Restate all of the data precisely, omitting nothing.

[[ Information provided open ]]

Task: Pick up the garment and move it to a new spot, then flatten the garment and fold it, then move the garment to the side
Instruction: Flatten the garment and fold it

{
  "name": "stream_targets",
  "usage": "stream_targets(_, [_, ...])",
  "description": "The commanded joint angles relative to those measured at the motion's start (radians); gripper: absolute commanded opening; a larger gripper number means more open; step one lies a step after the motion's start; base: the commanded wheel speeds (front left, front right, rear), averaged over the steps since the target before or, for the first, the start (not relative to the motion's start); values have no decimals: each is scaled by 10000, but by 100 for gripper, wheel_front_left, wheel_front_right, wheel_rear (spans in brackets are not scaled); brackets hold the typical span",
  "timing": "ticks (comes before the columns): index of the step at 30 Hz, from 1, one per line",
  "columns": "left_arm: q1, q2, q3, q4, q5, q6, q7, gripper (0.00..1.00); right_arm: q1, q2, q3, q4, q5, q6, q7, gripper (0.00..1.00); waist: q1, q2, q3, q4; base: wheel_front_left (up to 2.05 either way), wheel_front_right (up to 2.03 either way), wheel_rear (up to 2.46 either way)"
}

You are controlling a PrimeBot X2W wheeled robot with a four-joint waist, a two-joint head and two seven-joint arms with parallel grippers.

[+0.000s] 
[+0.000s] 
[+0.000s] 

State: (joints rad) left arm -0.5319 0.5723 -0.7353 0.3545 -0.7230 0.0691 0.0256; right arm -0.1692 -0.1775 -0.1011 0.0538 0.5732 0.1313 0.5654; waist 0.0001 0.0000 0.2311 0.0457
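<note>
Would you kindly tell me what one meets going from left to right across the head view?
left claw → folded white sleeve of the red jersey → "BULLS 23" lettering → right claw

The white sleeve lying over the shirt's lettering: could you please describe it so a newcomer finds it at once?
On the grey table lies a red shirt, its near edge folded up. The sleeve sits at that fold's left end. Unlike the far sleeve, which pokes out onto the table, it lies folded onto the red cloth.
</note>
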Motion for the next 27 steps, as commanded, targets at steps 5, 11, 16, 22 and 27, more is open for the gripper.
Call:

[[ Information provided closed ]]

◆ **Output of the task**:
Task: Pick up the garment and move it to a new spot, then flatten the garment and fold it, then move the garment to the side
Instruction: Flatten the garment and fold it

{
  "name": "stream_targets",
  "usage": "stream_targets(_, [_, ...])",
  "description": "The commanded joint angles relative to those measured at the motion's start (radians); gripper: absolute commanded opening; a larger gripper number means more open; step one lies a step after the motion's start; base: the commanded wheel speeds (front left, front right, rear), averaged over the steps since the target before or, for the first, the start (not relative to the motion's start); values have no decimals: each is scaled by 10000, but by 100 for gripper, wheel_front_left, wheel_front_right, wheel_rear (spans in brackets are not scaled); brackets hold the typical span",
  "timing": "ticks (comes before the columns): index of the step at 30 Hz, from 1, one per line",
  "columns": "left_arm: q1, q2, q3, q4, q5, q6, q7, gripper (0.00..1.00); right_arm: q1, q2, q3, q4, q5, q6, q7, gripper (0.00..1.00); waist: q1, q2, q3, q4; base: wheel_front_left (up to 2.05 either way), wheel_front_right (up to 2.03 either way), wheel_rear (up to 2.46 either way)"
}

You are controlling a PrimeBot X2W wheeled robot with a four-joint waist, a two-joint head and two seven-joint arms with parallel grippers.

[+0.000s] 
[+0.000s] 
[+0.000s] 

State: (joints rad) left arm -0.5319 0.5723 -0.7353 0.3545 -0.7230 0.0691 0.0256; right arm -0.1692 -0.1775 -0.1011 0.0538 0.5732 0.1313 0.5654; waist 0.0001 0.0000 0.2311 0.0457
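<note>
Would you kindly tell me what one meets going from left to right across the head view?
left claw → folded white sleeve of the red jersey → "BULLS 23" lettering → right claw

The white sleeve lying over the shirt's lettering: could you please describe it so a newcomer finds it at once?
On the grey table lies a red shirt, its near edge folded up. The sleeve sits at that fold's left end. Unlike the far sleeve, which pokes out onto the table, it lies folded onto the red cloth.
</note>
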Motion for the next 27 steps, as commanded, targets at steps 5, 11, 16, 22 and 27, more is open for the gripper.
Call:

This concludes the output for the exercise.